• [GOAL OF THE EXERCISE]
Give back the full listing, exactly as it is.

============================================================

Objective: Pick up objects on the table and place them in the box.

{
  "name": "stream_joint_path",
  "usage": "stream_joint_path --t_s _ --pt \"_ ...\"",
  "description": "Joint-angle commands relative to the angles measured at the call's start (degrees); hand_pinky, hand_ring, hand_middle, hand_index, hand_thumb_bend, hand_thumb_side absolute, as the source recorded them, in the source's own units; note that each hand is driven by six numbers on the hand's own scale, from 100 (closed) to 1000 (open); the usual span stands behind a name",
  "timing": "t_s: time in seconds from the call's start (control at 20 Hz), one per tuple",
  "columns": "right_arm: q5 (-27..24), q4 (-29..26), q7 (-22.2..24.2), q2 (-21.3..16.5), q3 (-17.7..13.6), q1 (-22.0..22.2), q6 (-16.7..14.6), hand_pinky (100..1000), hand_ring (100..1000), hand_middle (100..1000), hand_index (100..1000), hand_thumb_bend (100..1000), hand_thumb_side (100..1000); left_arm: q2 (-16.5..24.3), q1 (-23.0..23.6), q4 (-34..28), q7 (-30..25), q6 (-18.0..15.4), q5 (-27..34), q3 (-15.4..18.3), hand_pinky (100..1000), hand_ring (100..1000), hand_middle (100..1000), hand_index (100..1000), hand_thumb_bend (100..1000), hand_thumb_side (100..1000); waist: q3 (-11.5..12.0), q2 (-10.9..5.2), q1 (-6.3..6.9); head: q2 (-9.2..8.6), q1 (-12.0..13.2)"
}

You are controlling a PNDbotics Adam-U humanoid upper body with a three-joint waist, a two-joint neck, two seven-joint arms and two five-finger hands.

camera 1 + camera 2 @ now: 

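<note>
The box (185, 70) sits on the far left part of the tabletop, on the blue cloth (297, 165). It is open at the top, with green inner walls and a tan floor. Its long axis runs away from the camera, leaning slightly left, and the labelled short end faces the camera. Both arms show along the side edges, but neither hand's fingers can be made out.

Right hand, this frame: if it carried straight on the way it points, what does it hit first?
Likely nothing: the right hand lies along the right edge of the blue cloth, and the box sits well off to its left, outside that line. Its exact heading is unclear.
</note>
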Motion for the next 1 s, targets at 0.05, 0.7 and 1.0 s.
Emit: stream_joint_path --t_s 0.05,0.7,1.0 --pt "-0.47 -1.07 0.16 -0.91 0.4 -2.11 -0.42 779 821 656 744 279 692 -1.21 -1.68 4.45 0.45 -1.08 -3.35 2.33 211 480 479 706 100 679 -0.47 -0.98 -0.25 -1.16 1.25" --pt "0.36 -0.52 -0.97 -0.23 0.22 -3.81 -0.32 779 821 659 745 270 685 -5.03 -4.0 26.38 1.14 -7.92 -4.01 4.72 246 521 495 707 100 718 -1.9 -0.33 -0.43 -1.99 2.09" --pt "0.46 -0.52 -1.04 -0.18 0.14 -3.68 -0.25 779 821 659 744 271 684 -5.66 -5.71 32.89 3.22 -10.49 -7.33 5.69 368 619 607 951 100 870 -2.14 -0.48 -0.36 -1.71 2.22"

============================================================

• [ANSWER BELOW]
Objective: Pick up objects on the table and place them in the box.

{
  "name": "stream_joint_path",
  "usage": "stream_joint_path --t_s _ --pt \"_ ...\"",
  "description": "Joint-angle commands relative to the angles measured at the call's start (degrees); hand_pinky, hand_ring, hand_middle, hand_index, hand_thumb_bend, hand_thumb_side absolute, as the source recorded them, in the source's own units; note that each hand is driven by six numbers on the hand's own scale, from 100 (closed) to 1000 (open); the usual span stands behind a name",
  "timing": "t_s: time in seconds from the call's start (control at 20 Hz), one per tuple",
  "columns": "right_arm: q5 (-27..24), q4 (-29..26), q7 (-22.2..24.2), q2 (-21.3..16.5), q3 (-17.7..13.6), q1 (-22.0..22.2), q6 (-16.7..14.6), hand_pinky (100..1000), hand_ring (100..1000), hand_middle (100..1000), hand_index (100..1000), hand_thumb_bend (100..1000), hand_thumb_side (100..1000); left_arm: q2 (-16.5..24.3), q1 (-23.0..23.6), q4 (-34..28), q7 (-30..25), q6 (-18.0..15.4), q5 (-27..34), q3 (-15.4..18.3), hand_pinky (100..1000), hand_ring (100..1000), hand_middle (100..1000), hand_index (100..1000), hand_thumb_bend (100..1000), hand_thumb_side (100..1000); waist: q3 (-11.5..12.0), q2 (-10.9..5.2), q1 (-6.3..6.9); head: q2 (-9.2..8.6), q1 (-12.0..13.2)"
}

You are controlling a PNDbotics Adam-U humanoid upper body with a three-joint waist, a two-joint neck, two seven-joint arms and two five-finger hands.

camera 1 + camera 2 @ now: 

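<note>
The box (185, 70) sits on the far left part of the tabletop, on the blue cloth (297, 165). It is open at the top, with green inner walls and a tan floor. Its long axis runs away from the camera, leaning slightly left, and the labelled short end faces the camera. Both arms show along the side edges, but neither hand's fingers can be made out.

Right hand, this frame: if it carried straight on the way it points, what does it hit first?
Likely nothing: the right hand lies along the right edge of the blue cloth, and the box sits well off to its left, outside that line. Its exact heading is unclear.
</note>
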Motion for the next 1 s, targets at 0.05, 0.7 and 1.0 s.
Emit: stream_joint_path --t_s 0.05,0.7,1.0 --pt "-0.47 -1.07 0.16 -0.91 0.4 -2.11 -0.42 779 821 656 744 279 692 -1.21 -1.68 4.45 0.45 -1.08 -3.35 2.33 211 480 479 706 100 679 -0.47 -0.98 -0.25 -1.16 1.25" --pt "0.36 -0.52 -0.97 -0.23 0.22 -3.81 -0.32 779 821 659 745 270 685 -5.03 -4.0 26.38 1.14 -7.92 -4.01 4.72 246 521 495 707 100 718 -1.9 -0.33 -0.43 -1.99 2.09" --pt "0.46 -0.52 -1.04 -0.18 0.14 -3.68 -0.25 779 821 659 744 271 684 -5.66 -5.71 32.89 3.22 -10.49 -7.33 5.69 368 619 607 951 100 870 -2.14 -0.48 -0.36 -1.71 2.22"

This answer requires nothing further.